After I hacked up a green laser pointer so I could access the driver board directly (see here), I built a simple light show using the pointer, a junk gearhead motor, and some simple code in an Atmel ATtiny13A microcontroller.

This project is based on the Lunchbox Laser Shows article from Volume 20 of MAKE magazine.  However, I've scaled down the mechanics quite a bit and simplified the electronics somewhat.  One major difference between the original design and my project is the motor used.

Since I didn't have a 1 RPM motor and I wanted to use something about that speed, I took the slowest, smallest gearhead motor in my junk box and powered it with a pulse-width-modulated (PWM) drive signal from the ATtiny13A MCU.  Though the motor started out at about 10 RPM when driven with 5 VDC, I was able to get very smooth 1 RPM motion using PWM.  If you aren't comfortable using an MCU for what is admittedly a simple function, you could substitute a suitable 555 timer circuit; check the web for pages that will help you design such a circuit.

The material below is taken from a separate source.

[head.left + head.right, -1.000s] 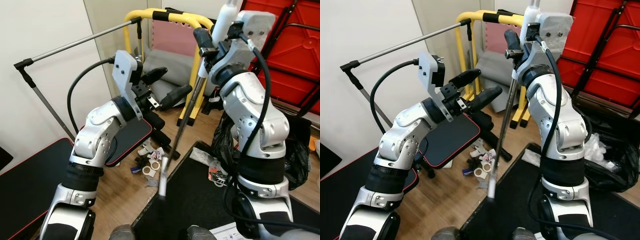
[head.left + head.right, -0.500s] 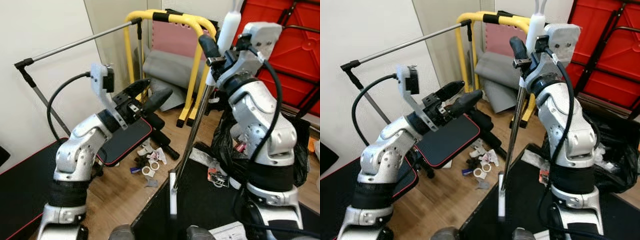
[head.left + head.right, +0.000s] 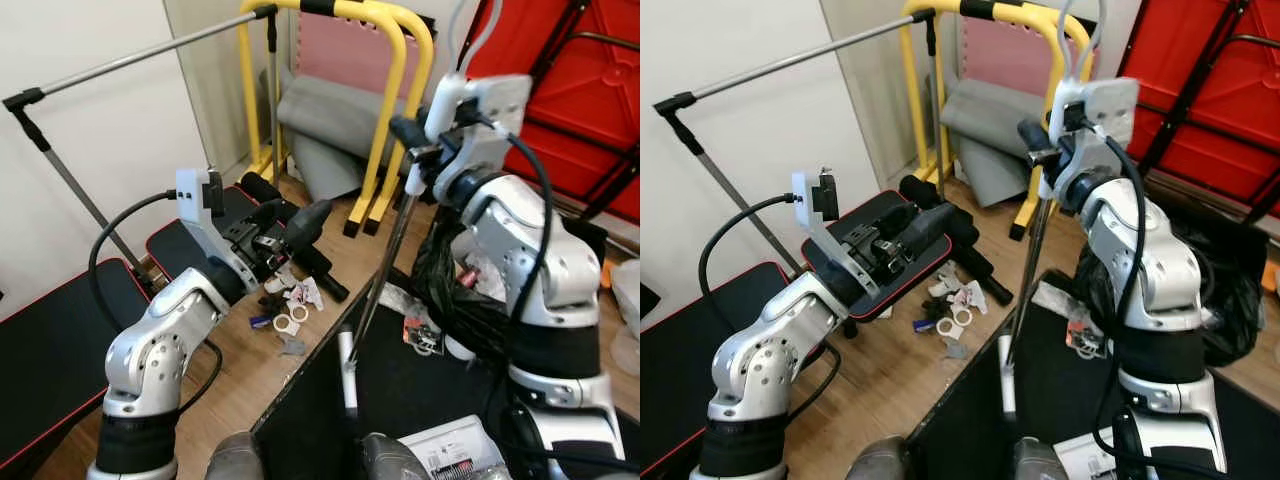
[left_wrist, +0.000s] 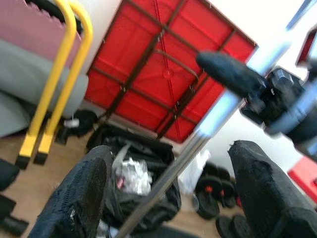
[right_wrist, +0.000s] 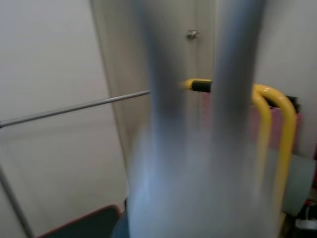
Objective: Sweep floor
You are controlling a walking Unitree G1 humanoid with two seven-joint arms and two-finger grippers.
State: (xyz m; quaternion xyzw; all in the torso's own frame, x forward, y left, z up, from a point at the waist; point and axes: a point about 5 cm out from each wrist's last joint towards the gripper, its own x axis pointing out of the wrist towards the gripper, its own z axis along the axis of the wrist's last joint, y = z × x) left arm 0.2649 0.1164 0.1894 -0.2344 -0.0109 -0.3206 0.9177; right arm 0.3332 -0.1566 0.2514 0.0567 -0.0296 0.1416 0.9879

Here are a few pictures of the unit.  I haven't mounted it in a box yet; that's next.

The laser light show

Here is an overview of the light show assembly; the ruler at the bottom of the frame is six inches long.  The laser pointer is on the right and is aimed at a shiny, new quarter taped to the end of the shaft of the gearhead motor.  Both the motor and the laser pointer are held in place by artistically arranged pieces of 12 AWG copper wire purchased at the local hardware store.  After bending the wires to the appropriate shapes, I fastened them to the black Sintra base using lots of hot glue.  I power the whole assembly with 5 VDC, applied through the power connector on the far right.

Closeup of the electronics

Here's a closer look.  The small breadboard holds the ATtiny13A MCU and a Maxim MAX4427 MOSFET driver chip.  The '4427 is an excellent low-current motor driver that I have used in small robotics for years.  On the upper right edge of the breadboard, you can see a black TO-92 device; that is a Microchip MCP1702 low-dropout linear regulator.  The electronics runs on 5 VDC but the laser pointer wants 3 VDC, so I use the '1702 solely for providing 3 VDC to the pointer.  Note that the pointer, a 20 mW green laser, draws right at the maximum of the '1702 regulator, so the little regulator runs pretty warm; I'll add a heatsink in the future.

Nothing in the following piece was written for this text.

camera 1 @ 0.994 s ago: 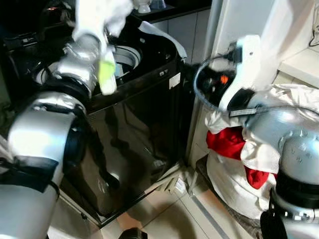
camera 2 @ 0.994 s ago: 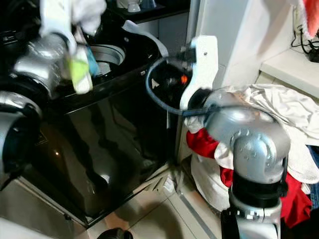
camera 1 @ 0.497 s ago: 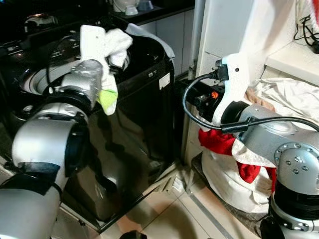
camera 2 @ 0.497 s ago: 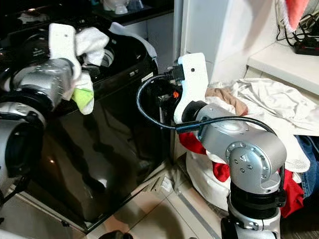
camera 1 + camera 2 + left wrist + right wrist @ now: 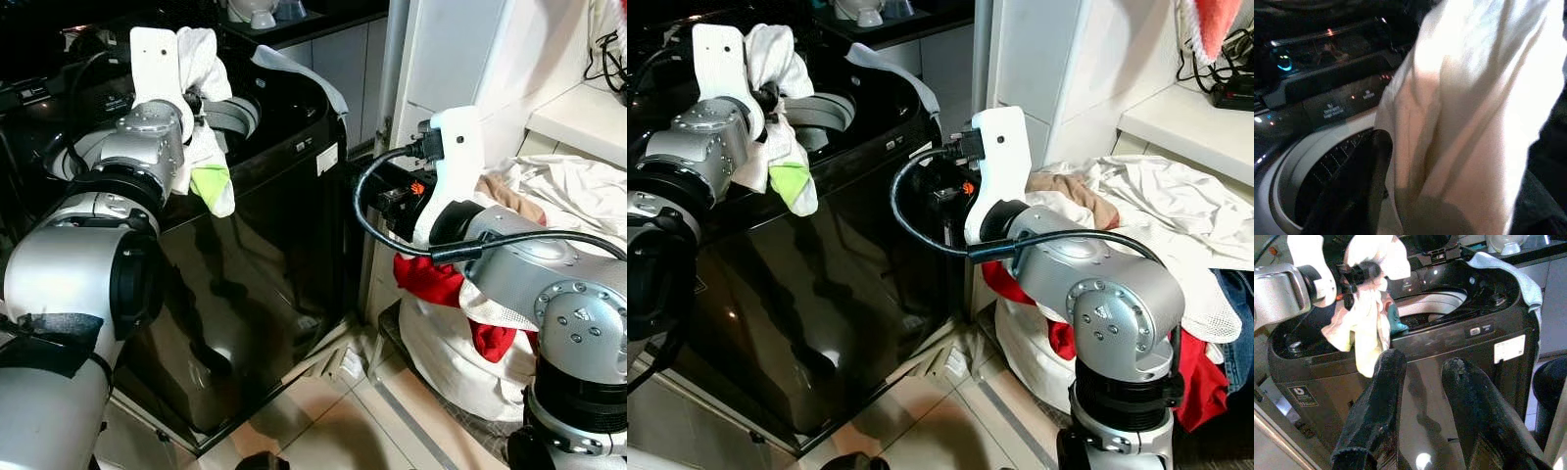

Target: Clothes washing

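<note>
The white garment (image 5: pixel 204 147) hung from the left gripper (image 5: pixel 1359 273) with its long axis roughly vertical, the bunched upper end at the gripper and the lower end, with a green patch, pointing down over the front rim of the black washing machine (image 5: pixel 255 284). The garment sat above the machine's front edge, just in front of the drum opening (image 5: pixel 1435 303), which lay open at the top of the machine. The left gripper's fingers were closed on the bunched cloth, which wrapped around them; in the left wrist view pale cloth lay against one black finger (image 5: pixel 1359 191) with the drum's rim behind. The right gripper (image 5: pixel 1422 382) was held in front of the machine's glossy front panel, to the right of the garment and apart from it, its two black fingers spread a moderate way with nothing between them and touching nothing. A pale blue-grey cloth (image 5: pixel 299 73) was draped over the machine's rear right corner. To the right of the machine stood a heap of laundry (image 5: pixel 1156 211), white pieces over red ones, near the right arm's elbow.
</note>
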Tool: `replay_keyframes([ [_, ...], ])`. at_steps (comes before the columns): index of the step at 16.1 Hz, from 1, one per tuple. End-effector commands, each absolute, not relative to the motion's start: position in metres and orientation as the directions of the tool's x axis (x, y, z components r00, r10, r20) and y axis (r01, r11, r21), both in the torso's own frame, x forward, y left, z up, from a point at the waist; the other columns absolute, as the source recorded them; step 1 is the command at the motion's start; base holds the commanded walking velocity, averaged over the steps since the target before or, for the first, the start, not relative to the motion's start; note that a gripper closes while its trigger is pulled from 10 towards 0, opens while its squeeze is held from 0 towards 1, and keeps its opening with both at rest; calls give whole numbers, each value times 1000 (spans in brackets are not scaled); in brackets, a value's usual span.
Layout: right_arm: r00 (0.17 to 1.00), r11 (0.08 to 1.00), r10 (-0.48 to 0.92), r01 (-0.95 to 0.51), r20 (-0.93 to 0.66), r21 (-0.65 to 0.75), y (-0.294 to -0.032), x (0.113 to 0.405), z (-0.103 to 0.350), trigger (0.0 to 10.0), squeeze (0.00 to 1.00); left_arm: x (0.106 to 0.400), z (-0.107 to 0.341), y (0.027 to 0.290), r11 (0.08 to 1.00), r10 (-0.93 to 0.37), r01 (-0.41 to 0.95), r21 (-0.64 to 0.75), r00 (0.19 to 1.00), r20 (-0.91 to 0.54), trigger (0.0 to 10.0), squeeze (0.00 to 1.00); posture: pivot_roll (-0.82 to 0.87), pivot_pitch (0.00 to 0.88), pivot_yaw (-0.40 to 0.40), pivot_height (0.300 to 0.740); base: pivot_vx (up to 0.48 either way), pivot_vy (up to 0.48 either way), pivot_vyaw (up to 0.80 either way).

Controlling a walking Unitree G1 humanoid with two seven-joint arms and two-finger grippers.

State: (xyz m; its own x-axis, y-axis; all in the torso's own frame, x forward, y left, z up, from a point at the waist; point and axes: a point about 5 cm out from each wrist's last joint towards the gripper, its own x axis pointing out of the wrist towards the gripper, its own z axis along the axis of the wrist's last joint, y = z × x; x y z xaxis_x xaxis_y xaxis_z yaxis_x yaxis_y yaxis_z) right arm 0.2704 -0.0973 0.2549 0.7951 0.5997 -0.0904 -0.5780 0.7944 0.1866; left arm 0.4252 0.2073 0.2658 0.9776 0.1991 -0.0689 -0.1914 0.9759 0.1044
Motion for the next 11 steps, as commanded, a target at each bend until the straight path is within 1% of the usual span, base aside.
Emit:
replay_keyframes([
  [1, 819, 818, 567, -547, -86, 179, -101, 271, 256, 10000, 0, 425, 291, 216, 961, 258, -261, 96, 965, 38, 10000, 1000, -161, 0, 113, 740, 0, 0, 0],
  [3, 845, 841, 530, -510, -78, 181, -105, 275, 257, 10000, 0, 423, 303, 221, 939, 304, -318, 134, 946, 113, 10000, 1000, -162, 0, 114, 740, 0, 0, 0],
  [5, 866, 860, 495, -476, -69, 185, -109, 278, 258, 10000, 0, 423, 301, 223, 920, 332, -346, 182, 937, 106, 10000, 1000, -162, 0, 116, 740, 0, 0, 0],
  [6, 872, 865, 485, -467, -70, 183, -109, 279, 258, 10000, 0, 421, 298, 228, 890, 374, -387, 239, 922, 102, 10000, 1000, -163, 0, 118, 740, 0, 0, 0],
  [7, 879, 873, 472, -454, -70, 181, -110, 280, 258, 10000, 0, 420, 299, 231, 854, 409, -430, 293, 903, 134, 10000, 137, -163, 0, 120, 740, 0, 0, 0],
  [8, 885, 878, 460, -443, -69, 180, -111, 281, 258, 10000, 0, 418, 303, 235, 791, 454, -492, 365, 871, 189, 10000, 0, -163, 0, 120, 740, 0, 0, 0],
  [9, 894, 888, 443, -426, -71, 175, -113, 282, 257, 10000, 0, 417, 308, 237, 750, 478, -533, 391, 846, 236, 10000, 0, -161, 0, 118, 740, 0, 0, 0],
  [10, 905, 900, 419, -403, -78, 165, -116, 284, 256, 10000, 0, 415, 321, 237, 724, 487, -576, 379, 816, 311, 10000, 0, -154, 0, 113, 740, 0, 0, 0],
  [11, 906, 903, 415, -399, -79, 161, -116, 285, 256, 10000, 0, 415, 327, 234, 729, 469, -573, 376, 817, 336, 10000, 0, -151, 0, 112, 740, 0, 0, 0],
])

Here are a few pictures of the light show, though frankly, they don't begin to do justice to how awesome this display appears.

Light show closeup 1

This is taken about three feet from the ceiling.  The center of the image overpowered the camera.

Light show closeup 2

Another shot from about three feet.  (I didn't get the camera very steady on this one.)

Light show distance 1

This is from about eight feet away and shows more of the extended effects that spray across the ceiling.

Light show distance 2

Another shot from about eight feet, showing some of the intricate details that are generated.

Unbelievably cool and one of the best visual projects I've ever done.